*** Opening of RECORDS TO PROCESS ***
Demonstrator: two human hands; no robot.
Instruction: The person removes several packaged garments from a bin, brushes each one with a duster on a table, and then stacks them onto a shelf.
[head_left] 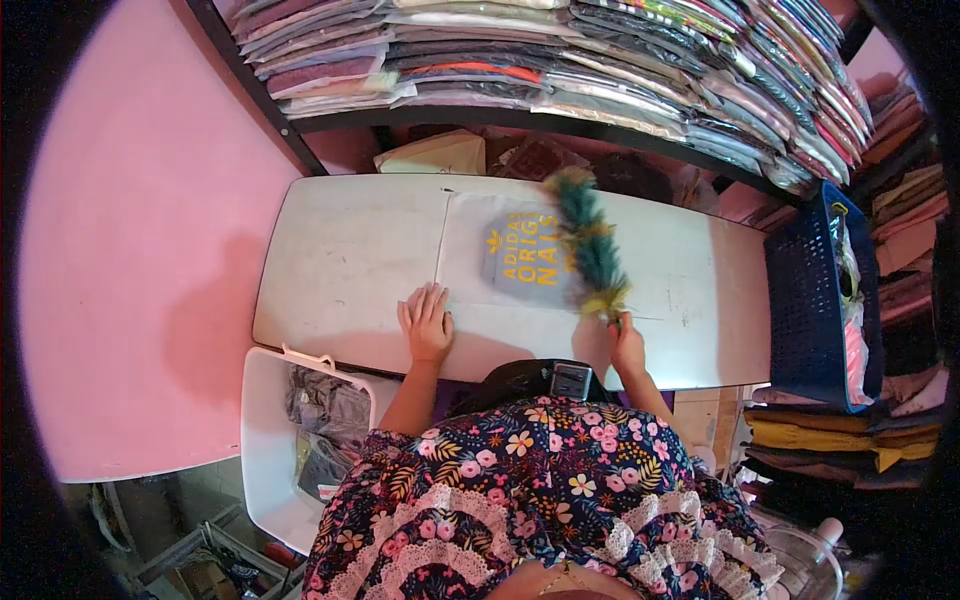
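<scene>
- One bagged garment (525, 250), grey with yellow lettering, lies flat at mid table (340, 250).
- Left hand (428, 322): fingers spread, palm down on the bag's near edge.
- Right hand (627, 343): closed around one feather duster (590, 245), blurred, lying across the garment.
- One white bin (262, 440) at left, one blue basket (805, 300) at right; shelf (480, 118) of stacked packs beyond.

Before us stands a white table (340, 260), its top scuffed and marked. On it lies a clear plastic bag (520, 290) with a folded grey shirt inside, yellow lettering showing. Our left hand (428, 325) rests flat on the bag's near corner. A blue basket (812, 300) sits at the table's right end
</scene>
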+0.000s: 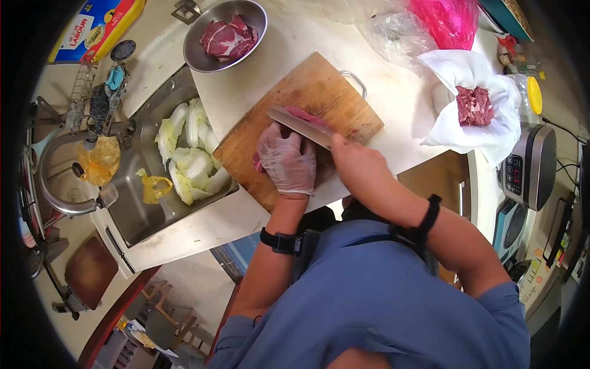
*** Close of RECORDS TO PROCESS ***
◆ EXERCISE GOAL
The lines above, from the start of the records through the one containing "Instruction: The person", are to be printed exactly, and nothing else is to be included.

◆ RESULT OF THIS EXERCISE
Demonstrator: two human hands; no robot.
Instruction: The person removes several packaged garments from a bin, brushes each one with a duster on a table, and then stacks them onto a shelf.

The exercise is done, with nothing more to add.